Part II-Functional Enrichment
Your task is to identify what type of genes in E. coli MG1655 do not have orthologs in the E. coli Type strain. Based on the ortholog analysis above, I compiled a list of EntrezIDs for MG1655 proteins. The list of 478 proteins (we lost a few in the ID mapping) is found in file:
You will use the DAVID web server to search for categories that are functionally enriched in this set relative to the background of the MG1655 genome as a whole.
Go to the DAVID web site:
Click on the ‘Functional Annotation’ shortcut near the top on the left side of the window. Paste your list of Entrez GeneIDs into the ‘Upload Gene List’ box. Select ‘ENTREZ_GENE_ID’ from the list of possible identifier types. Use the radio button to select ‘Gene List’ rather than ‘Background’ and click the ‘Submit’ button. Results should appear on the right.

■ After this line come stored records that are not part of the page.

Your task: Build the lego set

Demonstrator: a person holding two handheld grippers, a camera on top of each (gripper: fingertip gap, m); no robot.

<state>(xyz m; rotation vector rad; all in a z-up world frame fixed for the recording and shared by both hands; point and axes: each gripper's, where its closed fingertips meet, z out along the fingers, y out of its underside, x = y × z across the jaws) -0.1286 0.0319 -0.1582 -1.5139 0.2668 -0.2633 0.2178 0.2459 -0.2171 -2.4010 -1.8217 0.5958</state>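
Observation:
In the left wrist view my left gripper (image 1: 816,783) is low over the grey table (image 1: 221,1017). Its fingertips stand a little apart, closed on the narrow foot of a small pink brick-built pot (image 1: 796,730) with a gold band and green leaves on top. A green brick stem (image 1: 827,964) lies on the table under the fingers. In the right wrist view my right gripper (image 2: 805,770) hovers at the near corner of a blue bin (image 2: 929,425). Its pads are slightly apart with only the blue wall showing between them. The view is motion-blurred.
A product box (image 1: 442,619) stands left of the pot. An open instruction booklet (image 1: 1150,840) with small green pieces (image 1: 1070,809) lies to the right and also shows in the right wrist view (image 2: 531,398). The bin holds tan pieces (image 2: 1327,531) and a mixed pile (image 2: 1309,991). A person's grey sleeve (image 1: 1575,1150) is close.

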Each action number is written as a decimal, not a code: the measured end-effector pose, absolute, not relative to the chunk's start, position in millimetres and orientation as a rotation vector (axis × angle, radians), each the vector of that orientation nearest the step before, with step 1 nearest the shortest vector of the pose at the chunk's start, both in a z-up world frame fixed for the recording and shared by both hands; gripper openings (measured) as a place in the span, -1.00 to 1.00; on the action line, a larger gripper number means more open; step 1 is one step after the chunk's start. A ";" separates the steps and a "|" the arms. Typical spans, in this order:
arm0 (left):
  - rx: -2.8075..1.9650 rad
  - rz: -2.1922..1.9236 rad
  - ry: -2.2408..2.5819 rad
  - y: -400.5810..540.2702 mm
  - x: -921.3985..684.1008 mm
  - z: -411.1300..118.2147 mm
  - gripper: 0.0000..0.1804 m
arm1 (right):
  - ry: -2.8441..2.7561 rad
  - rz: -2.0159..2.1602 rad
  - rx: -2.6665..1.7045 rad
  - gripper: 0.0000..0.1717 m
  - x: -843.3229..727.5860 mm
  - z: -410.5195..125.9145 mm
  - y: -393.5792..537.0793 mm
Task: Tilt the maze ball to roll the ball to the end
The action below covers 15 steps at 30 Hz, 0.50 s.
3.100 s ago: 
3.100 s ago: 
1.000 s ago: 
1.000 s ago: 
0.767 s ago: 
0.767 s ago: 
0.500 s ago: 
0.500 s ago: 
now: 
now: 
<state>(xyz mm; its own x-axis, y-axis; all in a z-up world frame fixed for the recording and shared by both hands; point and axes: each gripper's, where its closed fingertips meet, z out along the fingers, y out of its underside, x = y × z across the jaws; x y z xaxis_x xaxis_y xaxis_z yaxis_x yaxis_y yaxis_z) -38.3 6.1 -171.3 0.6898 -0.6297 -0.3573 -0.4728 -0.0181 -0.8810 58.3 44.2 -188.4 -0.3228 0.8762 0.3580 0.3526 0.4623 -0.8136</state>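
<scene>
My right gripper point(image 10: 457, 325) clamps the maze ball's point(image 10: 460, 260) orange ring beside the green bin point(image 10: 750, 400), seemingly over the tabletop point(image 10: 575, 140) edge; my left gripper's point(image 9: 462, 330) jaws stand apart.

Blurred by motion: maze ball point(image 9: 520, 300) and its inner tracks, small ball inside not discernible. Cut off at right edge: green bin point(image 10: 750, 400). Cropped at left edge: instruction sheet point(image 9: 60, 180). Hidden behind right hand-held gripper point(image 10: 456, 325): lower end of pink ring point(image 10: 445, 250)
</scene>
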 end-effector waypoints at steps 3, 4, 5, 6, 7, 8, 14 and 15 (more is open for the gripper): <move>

Q. You started with 478 GeneIDs. How many of those mapped to DAVID IDs? Why are these numbers different? 445 and most likely the DAVID db is missing those genes. Q. The DAVID system automatically chose a background gene set to compare to your list. Was it the right choice? Yes it chose E. coli Use the +/- list expander buttons to examine the default categories that DAVID will use for the analysis. Specifically, look at the ‘Gene Ontology’ list.
Q. What are the three gene ontology selections that are active? Why are there three? What fraction of the GeneIDs you started with are found in each category? There is one for each of the ontologies, cellular component, biological process and molecular function. They must be curated subsets of the total categories for each ontoloty Click the ‘Functional Annotation Clustering’ button found below the list of categories. This will launch an analysis of categories enriched in your gene list relative to the background set.
Q. How many enriched clusters did DAVID find? 56 Take a look at the terms that are part of the first enriched cluster and answer the following questions.
Q: What is the prevailing biological theme of this cluster? Phenylalanine metabolism
Q: Are all three GO ontologies represented in this cluster? Are multiple GO terms from one ontology included? No cellular component, multiple biological process and molecular function terms
Q: How many MG1655 genes are found in this cluster? How do you get a list of MG1655 genes in a cluster? 20 reported if you click on the red G
Q: Are the p-values of all the terms associated with this cluster equally significant? Are you convinced that the cluster as a whole is enriched in your list? No, Yes. Look at a few more enriched clusters.
Q: Does DAVID help you make sense of the difference between MG1655 and the Type strain? Why or why not? I think so, I’d have had a hard time drawing comparable conclusions just by staring at the list of 478 genes. Q: Describe at least three potentially interesting biological processes or functions enriched in the MG1655 genes that have no orthologs in the Type strain.
MG1655 is likely to degrade styrene, use the ADC pathway to produce 4-amino-butanoate, and is capable of producing either more or very different fimbrae than the Type Strain. There are many alternative insights you may have found. Q: If you ran a DAVID analysis of the Type strain genes without orthologs in MG1655, is it possible that you would see the same clusters enriched? Why or why not? Sure it is, for example, I noted the enrichment for fimbrae in MG1655. I would be there are totally different ( non-orthologous) genes involved with production of fimbrae in the Type strain.